Entschied sich für den Weg eines "Feiglings": Ramon Calderon. (Foto: firo)

Kommissarischer Nachfolger Calderons wird sein bisheriger Stellvertreter Vicente Boluda Fox, ein Reeder aus Valencia. Der 53-Jährige, 18. Real-Präsident der Geschichte, ist Besitzer von 340 Schiffen und verfügt über ein Privatvermögen von rund zwei Milliarden Euro. Als mögliche Termine für Neuwahlen sind der 24. Mai oder der 28. Juni im Gespräch. Bis dahin solle, so Boluda Fox, endlich wieder Ruhe einkehren.

Im Hinblick auf die gesellschaftliche Bedeutung des Präsidentschaftsamtes dürfte dies aber nur ein frommer Wunsch sein, vielmehr dürfte mit Calderons Rücktritt der Kampf um seine Nachfolge eröffnet sein. Zuletzt hatten zahlreiche Prominente wie Calderon-Vorgänger Florentino Perez oder Rallye-Fahrer Carlos Sainz ihr Interesse am Amt des Real-Präsidenten bekundet. Calderon hatte bis zuletzt versucht, seine Haut doch noch zu retten. Nach einem Krisentreffen am Donnerstag in seiner Villa mit engen Vertrauten des Vorstands und Sportdirektor Pedrag Mijatovic habe er vorgezogene Neuwahlen anstreben und bis mindestens dahin im Amt bleiben wollen, berichteten spanische Medien.

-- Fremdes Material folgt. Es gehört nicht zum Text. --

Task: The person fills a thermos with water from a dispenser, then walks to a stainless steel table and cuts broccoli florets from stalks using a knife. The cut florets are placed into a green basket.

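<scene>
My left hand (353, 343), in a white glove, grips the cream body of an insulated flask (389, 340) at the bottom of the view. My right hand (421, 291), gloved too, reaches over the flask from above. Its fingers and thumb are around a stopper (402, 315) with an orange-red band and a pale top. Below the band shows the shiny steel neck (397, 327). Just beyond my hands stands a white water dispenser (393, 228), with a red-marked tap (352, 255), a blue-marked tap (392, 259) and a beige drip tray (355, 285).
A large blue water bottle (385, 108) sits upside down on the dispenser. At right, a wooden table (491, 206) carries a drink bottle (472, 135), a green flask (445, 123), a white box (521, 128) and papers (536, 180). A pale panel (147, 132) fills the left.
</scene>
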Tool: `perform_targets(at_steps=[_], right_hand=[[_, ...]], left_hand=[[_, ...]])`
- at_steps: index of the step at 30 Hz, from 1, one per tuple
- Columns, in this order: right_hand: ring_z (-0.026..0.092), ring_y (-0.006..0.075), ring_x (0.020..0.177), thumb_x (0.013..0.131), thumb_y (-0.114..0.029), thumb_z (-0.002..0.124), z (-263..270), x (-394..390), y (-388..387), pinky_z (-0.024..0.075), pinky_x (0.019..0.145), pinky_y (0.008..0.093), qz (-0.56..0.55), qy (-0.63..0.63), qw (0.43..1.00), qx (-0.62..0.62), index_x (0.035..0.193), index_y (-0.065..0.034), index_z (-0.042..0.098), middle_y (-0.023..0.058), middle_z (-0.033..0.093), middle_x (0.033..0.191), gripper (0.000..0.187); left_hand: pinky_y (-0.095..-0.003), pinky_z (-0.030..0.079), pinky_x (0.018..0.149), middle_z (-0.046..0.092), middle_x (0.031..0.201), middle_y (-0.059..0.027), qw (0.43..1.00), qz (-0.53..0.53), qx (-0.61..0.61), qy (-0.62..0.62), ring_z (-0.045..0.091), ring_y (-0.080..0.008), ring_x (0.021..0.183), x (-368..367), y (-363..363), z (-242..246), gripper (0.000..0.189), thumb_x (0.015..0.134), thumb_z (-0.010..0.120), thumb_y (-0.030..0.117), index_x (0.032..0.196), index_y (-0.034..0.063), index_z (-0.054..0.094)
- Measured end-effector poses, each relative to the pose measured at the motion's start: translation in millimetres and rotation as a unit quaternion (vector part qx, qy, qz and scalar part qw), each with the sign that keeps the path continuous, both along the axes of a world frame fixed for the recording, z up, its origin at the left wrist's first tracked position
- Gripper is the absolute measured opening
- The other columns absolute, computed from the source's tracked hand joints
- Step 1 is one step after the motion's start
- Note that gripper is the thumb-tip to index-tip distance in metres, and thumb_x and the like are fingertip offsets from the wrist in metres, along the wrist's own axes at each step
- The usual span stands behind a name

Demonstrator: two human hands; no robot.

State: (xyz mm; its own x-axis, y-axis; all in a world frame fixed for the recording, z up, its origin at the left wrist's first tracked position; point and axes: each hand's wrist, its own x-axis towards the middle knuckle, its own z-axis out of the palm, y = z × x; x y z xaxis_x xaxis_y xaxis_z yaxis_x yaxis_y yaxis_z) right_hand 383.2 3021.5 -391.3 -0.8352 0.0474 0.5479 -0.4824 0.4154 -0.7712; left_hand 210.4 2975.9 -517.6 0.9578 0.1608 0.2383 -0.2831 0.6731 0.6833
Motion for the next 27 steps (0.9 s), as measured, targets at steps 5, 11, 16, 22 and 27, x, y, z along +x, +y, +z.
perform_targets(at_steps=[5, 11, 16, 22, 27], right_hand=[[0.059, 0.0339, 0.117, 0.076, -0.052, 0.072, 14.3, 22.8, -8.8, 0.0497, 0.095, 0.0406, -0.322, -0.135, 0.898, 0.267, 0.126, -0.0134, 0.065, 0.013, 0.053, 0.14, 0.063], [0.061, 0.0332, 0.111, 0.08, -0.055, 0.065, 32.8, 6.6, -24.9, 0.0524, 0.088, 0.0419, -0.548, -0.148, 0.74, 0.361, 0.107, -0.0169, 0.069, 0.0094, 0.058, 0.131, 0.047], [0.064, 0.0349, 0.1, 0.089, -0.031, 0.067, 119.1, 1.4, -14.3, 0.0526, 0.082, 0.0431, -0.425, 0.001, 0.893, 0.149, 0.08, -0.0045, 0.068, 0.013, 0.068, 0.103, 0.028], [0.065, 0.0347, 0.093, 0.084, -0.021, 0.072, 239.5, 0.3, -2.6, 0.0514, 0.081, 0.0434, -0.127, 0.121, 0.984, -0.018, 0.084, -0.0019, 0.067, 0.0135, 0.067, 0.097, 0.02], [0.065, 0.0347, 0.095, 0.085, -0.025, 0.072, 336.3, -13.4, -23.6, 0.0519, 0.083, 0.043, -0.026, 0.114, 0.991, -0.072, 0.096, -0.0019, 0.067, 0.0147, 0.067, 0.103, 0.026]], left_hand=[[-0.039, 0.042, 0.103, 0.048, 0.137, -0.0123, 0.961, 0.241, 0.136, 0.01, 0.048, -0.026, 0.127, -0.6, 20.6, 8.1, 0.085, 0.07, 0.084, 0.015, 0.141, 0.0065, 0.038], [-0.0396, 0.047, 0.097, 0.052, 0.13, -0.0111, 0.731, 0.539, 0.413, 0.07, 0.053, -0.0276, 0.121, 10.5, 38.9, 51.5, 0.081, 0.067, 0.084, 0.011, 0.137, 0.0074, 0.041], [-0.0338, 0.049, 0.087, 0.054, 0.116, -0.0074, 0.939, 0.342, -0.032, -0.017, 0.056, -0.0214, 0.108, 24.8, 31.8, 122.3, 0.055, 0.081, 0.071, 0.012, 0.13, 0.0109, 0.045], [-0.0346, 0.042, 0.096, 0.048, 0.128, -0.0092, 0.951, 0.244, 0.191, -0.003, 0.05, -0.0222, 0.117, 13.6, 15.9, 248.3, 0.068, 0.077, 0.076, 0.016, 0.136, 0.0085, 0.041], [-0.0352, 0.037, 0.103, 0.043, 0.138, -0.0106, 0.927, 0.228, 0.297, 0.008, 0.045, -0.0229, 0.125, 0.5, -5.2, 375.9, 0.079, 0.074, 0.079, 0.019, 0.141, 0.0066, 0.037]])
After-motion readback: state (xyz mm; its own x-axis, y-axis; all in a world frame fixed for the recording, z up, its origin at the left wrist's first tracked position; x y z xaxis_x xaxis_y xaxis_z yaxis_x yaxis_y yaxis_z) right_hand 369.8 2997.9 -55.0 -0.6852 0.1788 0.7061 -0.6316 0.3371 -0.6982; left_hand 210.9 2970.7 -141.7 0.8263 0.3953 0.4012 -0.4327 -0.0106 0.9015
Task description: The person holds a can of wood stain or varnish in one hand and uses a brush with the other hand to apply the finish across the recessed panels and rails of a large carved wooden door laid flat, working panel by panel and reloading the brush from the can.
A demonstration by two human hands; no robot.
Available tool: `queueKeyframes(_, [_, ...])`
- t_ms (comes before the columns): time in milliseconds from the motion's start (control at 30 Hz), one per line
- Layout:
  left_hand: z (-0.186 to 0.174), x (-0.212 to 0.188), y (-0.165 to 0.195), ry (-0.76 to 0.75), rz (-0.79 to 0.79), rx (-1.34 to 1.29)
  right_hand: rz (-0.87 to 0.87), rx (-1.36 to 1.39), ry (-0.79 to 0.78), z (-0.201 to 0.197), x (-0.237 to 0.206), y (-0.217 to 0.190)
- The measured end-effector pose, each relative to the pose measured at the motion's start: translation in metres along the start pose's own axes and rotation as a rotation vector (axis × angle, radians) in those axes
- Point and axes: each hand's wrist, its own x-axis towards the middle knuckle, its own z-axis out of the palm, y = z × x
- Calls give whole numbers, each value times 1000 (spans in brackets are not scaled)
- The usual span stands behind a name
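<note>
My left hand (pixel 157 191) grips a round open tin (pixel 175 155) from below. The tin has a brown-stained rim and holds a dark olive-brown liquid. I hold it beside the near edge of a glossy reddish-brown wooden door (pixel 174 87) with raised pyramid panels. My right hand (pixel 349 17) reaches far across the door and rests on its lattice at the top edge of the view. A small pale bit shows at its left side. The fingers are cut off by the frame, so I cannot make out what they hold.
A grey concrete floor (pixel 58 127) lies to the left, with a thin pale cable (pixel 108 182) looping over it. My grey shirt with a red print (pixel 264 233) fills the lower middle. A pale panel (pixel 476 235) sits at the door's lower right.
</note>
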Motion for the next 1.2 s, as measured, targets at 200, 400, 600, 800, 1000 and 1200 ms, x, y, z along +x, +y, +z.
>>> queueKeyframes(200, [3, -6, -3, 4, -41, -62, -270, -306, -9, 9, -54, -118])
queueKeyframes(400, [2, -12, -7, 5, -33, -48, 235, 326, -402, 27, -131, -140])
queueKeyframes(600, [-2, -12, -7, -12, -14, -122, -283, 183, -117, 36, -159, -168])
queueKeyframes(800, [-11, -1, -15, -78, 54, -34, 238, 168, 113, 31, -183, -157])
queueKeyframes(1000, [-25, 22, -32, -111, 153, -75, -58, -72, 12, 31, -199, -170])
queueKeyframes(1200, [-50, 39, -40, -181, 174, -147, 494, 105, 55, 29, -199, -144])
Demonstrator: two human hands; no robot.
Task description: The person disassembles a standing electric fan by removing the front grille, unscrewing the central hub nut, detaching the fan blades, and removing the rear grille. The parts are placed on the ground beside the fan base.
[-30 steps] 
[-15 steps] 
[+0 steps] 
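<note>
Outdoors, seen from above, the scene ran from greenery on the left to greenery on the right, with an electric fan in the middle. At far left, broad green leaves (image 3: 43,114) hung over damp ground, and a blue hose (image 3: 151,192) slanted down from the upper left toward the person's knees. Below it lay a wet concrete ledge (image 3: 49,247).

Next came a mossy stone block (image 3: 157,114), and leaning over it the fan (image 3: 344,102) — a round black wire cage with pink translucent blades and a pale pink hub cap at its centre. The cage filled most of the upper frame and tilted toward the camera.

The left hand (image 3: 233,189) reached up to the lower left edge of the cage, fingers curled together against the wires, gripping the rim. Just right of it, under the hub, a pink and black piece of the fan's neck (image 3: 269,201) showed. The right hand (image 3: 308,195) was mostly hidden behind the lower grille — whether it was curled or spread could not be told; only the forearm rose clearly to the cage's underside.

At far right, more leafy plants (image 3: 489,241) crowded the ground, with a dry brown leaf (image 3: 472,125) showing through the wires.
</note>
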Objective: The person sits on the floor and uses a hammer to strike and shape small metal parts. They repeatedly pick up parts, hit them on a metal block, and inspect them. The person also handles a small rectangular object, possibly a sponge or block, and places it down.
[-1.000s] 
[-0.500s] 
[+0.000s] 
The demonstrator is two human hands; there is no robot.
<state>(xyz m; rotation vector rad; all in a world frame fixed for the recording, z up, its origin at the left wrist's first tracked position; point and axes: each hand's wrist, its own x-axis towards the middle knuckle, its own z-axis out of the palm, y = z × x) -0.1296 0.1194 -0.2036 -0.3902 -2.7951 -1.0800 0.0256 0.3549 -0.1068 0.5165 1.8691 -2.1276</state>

Einen freiwilligen Rücktritt hatte Calderon nach der Veröffentlichung des Skandals eigentlich ausgeschlossen. "Aufgeben ist etwas für Feiglinge", hatte der Rechtsanwalt noch am Mittwoch erklärt. Der Druck von Seiten der Medien sowie der Fans, die sich nahezu komplett gegen den Klub-Boss stellten, wurde aber offenbar zu groß. Die Zeitung veröffentlichte auch Fotos von zehn namentlich nicht genannten Personen, die nicht stimmberechtigt ihren Stimmzettel in die Höhe hielten und damit ein Votum abgaben. "Das sind die Scharlatane", schrieb Marca. Dabei soll es sich um fünf Nicht-Mitglieder sowie um fünf nicht zur Wahl zugelassene Klub-Mitglieder handeln. Bereits im vergangenen Jahr stand Calderons Amtszeit bei den "Königlichen" auf der Kippe, als seine Kritiker wegen angeblicher Ungereimtheiten bei der Präsidentschafts-Wahl im Juli 2006 vor Gericht gezogen waren. Die Klage wurde jedoch abgewiesen und Calderon im Amt bestätigt.

Die anfänglichen Vorbehalte gegen seine Person konnte Calderon durch die Verpflichtungen von Star-Trainer Fabio Capello und Top-Spieler wie Fabio Cannavaro und Ruud van Nistelrooy sowie durch den Meistertitel 2007 zunächst zerstreuen. Auch in der vergangenen Saison wurde Real unter dem Mitte Dezember entlassenen Trainer Bernd Schuster spanischer Champion, hat in dieser Spielzeit jedoch bereits zwölf Punkte Rückstand auf Tabellenführer und Erzrivale FC Barcelona.